Give the data a second time, exactly and in full.

#####

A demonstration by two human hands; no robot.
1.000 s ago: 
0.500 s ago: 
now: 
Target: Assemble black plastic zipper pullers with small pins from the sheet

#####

▶ _EXPECTED ANSWER_
A demonstration by two human hands; no robot.
1.000 s ago: 
0.500 s ago: 
now: 
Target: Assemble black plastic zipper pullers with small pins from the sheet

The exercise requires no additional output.